*** Data below Section Begins ***

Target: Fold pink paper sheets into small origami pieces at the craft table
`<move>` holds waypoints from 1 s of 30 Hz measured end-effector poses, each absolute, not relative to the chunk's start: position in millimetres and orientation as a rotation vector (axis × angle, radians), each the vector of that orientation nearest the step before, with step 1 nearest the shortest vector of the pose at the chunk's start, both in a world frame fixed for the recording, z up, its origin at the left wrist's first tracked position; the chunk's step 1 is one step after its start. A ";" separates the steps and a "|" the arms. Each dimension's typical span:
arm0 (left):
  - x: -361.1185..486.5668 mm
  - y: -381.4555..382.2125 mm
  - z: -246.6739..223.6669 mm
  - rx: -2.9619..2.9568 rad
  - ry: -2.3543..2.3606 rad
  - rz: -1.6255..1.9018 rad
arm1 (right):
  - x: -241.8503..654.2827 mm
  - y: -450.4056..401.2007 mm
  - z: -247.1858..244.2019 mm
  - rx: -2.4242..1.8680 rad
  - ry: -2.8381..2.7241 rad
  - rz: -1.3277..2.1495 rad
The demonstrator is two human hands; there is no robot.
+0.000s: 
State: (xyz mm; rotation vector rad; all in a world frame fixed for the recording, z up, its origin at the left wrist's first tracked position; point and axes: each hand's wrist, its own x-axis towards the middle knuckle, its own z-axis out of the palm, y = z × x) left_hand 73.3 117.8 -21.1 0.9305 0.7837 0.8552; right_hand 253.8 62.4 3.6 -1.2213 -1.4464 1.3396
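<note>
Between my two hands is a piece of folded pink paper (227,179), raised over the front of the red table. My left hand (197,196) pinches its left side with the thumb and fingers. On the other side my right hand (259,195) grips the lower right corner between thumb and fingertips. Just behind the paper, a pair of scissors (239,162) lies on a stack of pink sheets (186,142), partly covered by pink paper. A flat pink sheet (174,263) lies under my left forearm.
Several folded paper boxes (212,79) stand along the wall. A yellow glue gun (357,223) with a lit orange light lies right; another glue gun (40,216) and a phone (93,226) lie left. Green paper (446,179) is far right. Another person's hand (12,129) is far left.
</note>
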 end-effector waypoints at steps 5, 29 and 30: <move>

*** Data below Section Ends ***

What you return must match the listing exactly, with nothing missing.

> [Answer space]:
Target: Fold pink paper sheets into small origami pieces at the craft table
`<move>` holds waypoints from 1 s of 30 Hz measured end-effector poses, each absolute, not relative to the chunk's start: position in millimetres and orientation as a rotation vector (axis × angle, radians), each the vector of that orientation nearest the step before, with step 1 nearest the shortest vector of the pose at the chunk's start, both in a world frame fixed for the recording, z up, its origin at the left wrist's first tracked position; the chunk's step 1 is one step after its start. A ";" separates the steps and a "|" the arms. Each dimension's typical span:
arm0 (left):
  - x: -361.1185..486.5668 mm
  - y: -381.4555..382.2125 mm
  - z: -246.6739..223.6669 mm
  - rx: -2.9619..2.9568 rad
  - ry: -2.3543..2.3606 rad
  - rz: -1.6255..1.9018 rad
arm1 (right):
  - x: -241.8503..654.2827 mm
  - y: -450.4056..401.2007 mm
  - z: -247.1858..244.2019 mm
  - rx: -2.4242..1.8680 rad
  - ry: -2.8381..2.7241 rad
  - rz: -1.3277..2.1495 rad
The demonstrator is two human hands; there is no robot.
+0.000s: 
State: (xyz mm; rotation vector rad; all in a world frame fixed for the recording, z up, its origin at the left wrist's first tracked position; point and axes: each hand's wrist, its own x-axis towards the middle knuckle, its own z-axis out of the palm, y = z × x) left_hand 73.3 117.8 -21.1 0.9305 0.7837 0.8552; right_hand 253.8 62.4 3.6 -1.2213 -1.4464 1.3396
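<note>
Between my two hands is a piece of folded pink paper (227,179), raised over the front of the red table. My left hand (197,196) pinches its left side with the thumb and fingers. On the other side my right hand (259,195) grips the lower right corner between thumb and fingertips. Just behind the paper, a pair of scissors (239,162) lies on a stack of pink sheets (186,142), partly covered by pink paper. A flat pink sheet (174,263) lies under my left forearm.
Several folded paper boxes (212,79) stand along the wall. A yellow glue gun (357,223) with a lit orange light lies right; another glue gun (40,216) and a phone (93,226) lie left. Green paper (446,179) is far right. Another person's hand (12,129) is far left.
</note>
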 end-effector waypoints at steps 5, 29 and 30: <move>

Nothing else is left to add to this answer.